WORK TO BE COMPLETED:
The answer must be a single number: the count of lines below that contain the string "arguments".

DATASET CONTENT:
#####
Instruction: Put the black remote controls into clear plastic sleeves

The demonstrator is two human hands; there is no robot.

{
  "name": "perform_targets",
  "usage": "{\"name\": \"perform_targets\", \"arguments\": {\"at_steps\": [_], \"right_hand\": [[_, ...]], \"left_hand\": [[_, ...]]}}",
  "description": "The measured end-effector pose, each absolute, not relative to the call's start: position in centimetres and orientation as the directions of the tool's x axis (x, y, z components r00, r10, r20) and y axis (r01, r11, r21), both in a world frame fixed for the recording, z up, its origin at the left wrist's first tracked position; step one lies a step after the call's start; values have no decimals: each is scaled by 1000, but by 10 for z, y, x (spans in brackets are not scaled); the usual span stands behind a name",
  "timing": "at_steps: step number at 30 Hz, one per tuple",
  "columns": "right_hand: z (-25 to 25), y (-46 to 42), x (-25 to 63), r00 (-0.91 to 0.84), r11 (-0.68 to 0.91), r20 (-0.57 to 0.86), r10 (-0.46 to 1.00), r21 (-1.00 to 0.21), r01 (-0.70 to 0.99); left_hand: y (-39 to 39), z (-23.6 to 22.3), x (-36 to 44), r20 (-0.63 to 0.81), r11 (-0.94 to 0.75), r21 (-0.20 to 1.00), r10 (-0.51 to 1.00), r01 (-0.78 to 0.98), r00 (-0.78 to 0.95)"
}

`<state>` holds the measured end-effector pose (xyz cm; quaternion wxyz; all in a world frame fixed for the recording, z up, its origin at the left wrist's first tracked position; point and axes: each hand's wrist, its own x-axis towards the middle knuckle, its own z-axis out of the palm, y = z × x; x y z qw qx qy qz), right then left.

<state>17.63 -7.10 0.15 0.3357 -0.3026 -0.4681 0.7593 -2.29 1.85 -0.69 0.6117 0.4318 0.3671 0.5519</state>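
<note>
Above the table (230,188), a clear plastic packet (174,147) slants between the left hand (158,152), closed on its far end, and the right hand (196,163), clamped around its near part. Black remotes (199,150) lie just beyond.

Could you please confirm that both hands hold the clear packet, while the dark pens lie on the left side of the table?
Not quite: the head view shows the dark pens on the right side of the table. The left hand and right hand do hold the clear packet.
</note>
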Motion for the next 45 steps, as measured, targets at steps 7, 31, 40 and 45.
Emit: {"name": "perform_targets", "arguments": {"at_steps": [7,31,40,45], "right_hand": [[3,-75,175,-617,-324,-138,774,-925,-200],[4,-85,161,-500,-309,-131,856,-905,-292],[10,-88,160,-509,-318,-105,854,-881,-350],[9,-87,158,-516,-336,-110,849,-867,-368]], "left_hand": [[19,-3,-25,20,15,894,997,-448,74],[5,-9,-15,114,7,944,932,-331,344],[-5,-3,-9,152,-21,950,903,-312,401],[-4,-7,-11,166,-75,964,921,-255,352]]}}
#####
RESPONSE FOR THIS EXERCISE:
2